Ich habe niemanden diffamiert. Ich habe lediglich auf die öffentliche Wahrnehmung auf der Basis von Medienberichten hingewiesen.

Das Coronavirus war und ist für uns alle neu - auch für die Wissenschaft. Neue Erkenntnisse und Wendungen sind bei der Erforschung der Krankheit vollkommen nachvollziehbar - offene und kontroverse Diskussionen zwischen Wissenschaftlern sind deshalb richtig und auch notwendig.

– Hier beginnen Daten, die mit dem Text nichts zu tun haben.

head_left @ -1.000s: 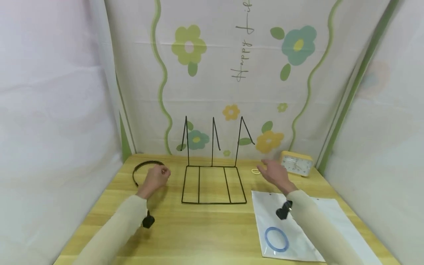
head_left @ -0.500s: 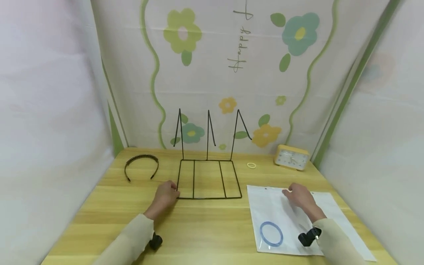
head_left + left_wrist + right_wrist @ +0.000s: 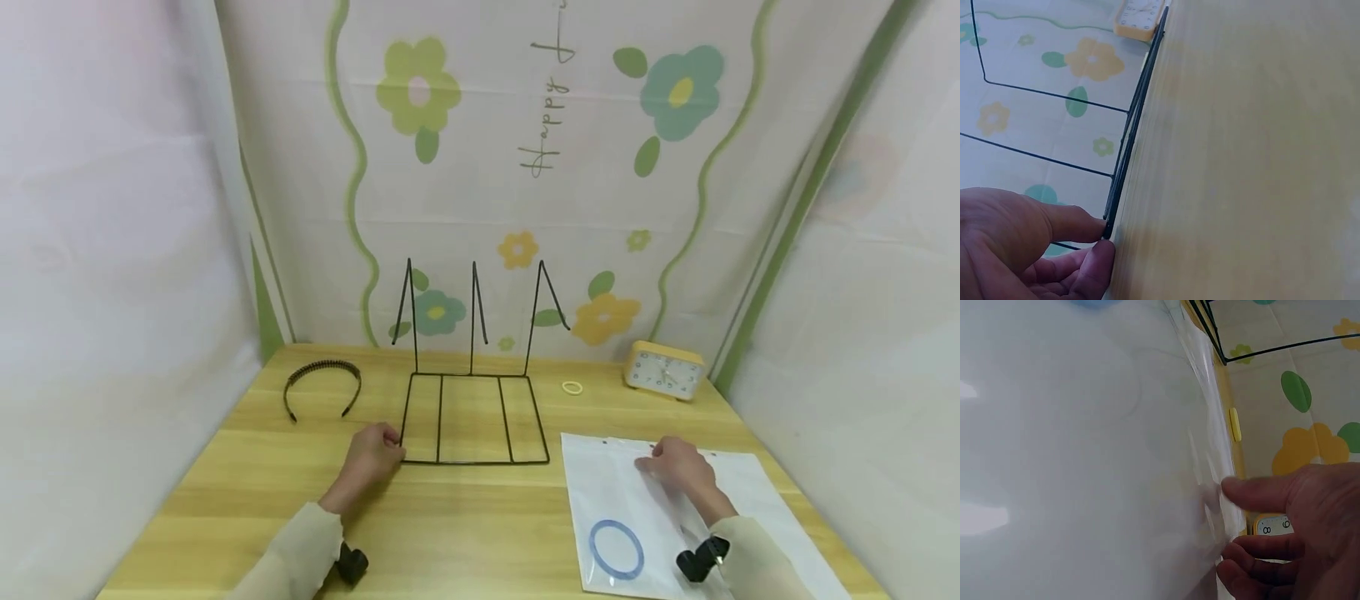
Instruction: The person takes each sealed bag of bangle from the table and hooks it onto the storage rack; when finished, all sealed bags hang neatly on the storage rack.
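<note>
A black wire rack [image 3: 472,462] stands mid-table, with a flat base and three bent prongs upright at the back. At its front left corner, my left hand [image 3: 372,454] pinches the base wire; the left wrist view shows thumb and forefinger on either side of the wire end [image 3: 1108,228]. My right hand [image 3: 681,467] is over the far part of a glossy white plastic sheet [image 3: 750,492], thumb and fingers apart. In the right wrist view its fingertips [image 3: 1230,565] are right at the sheet's edge. A blue ring [image 3: 640,560] lies at the sheet's near left.
Behind the left hand lies a dark, ridged headband [image 3: 322,365]. A small pale yellow ring [image 3: 572,388] is right of the rack, and a yellow alarm clock [image 3: 663,371] stands at the back right. Flower-printed white cloth [image 3: 480,192] encloses the table's back and sides.
My left hand has come from beside the headband to the rack's front left corner and pinches it. My right hand has drawn back from near the clock to over the white sheet.
</note>
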The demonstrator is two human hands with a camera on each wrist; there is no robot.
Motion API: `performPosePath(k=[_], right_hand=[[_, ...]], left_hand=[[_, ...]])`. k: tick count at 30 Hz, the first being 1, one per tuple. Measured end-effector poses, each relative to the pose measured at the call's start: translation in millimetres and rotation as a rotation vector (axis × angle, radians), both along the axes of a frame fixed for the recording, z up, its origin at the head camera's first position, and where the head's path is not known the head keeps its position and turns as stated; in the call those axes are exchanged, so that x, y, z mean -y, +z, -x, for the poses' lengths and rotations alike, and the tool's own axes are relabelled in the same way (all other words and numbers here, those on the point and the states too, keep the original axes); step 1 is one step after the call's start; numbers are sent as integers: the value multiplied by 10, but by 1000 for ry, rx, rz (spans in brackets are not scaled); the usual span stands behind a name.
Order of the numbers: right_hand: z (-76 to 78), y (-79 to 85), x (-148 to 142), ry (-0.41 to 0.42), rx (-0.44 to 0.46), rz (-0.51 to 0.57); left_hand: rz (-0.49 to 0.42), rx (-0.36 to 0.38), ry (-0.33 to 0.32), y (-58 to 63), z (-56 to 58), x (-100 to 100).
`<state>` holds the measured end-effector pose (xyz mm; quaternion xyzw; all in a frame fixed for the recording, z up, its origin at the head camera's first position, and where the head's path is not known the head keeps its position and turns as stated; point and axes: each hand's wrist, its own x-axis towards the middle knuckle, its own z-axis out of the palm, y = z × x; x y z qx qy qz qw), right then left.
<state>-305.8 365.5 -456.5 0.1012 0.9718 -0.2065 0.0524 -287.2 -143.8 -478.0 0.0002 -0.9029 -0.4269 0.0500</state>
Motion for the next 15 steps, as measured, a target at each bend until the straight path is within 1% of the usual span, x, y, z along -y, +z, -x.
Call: performPosePath(k=[3, 5, 10, 15], right_hand=[[-13, -36, 28, -3, -19, 9], [-13, -63, 33, -7, -38, 49], [-7, -118, -18, -36, -65, 207], [-43, -105, -86, -59, -101, 344]], left_hand=[[11, 5, 20, -33, 1, 8], [19, 5, 35, -44, 5, 14], [11, -10, 23, -37, 8, 5], [8, -1, 18, -35, 0, -12]])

Es gibt allerdings einen Unterschied zwischen dem dezentralen wissenschaftlichen Erkenntnisprozess in der Literatur und der wissenschaftlichen Politikberatung. Auch nur scheinbare Widersprüche können hier für Verunsicherung sorgen und in der Bevölkerung eine Meinung und Erwartungshaltung hervorrufen, auf die die Politik reagieren muss. Gemeinsame Stellungnahmen wären daher sinnvoll und entsprächen auch der ständigen Praxis - denken Sie beispielsweise an den „Sachverständigenrat zur Begutachtung der gesamtwirtschaftlichen Entwicklung“. Diese Methode sollten wir auch auf die aktuelle Krise anwenden, um Missverständnissen vorzubeugen und die öffentliche Debatte über Risiken und Öffnungsperspektiven ordnen zu können.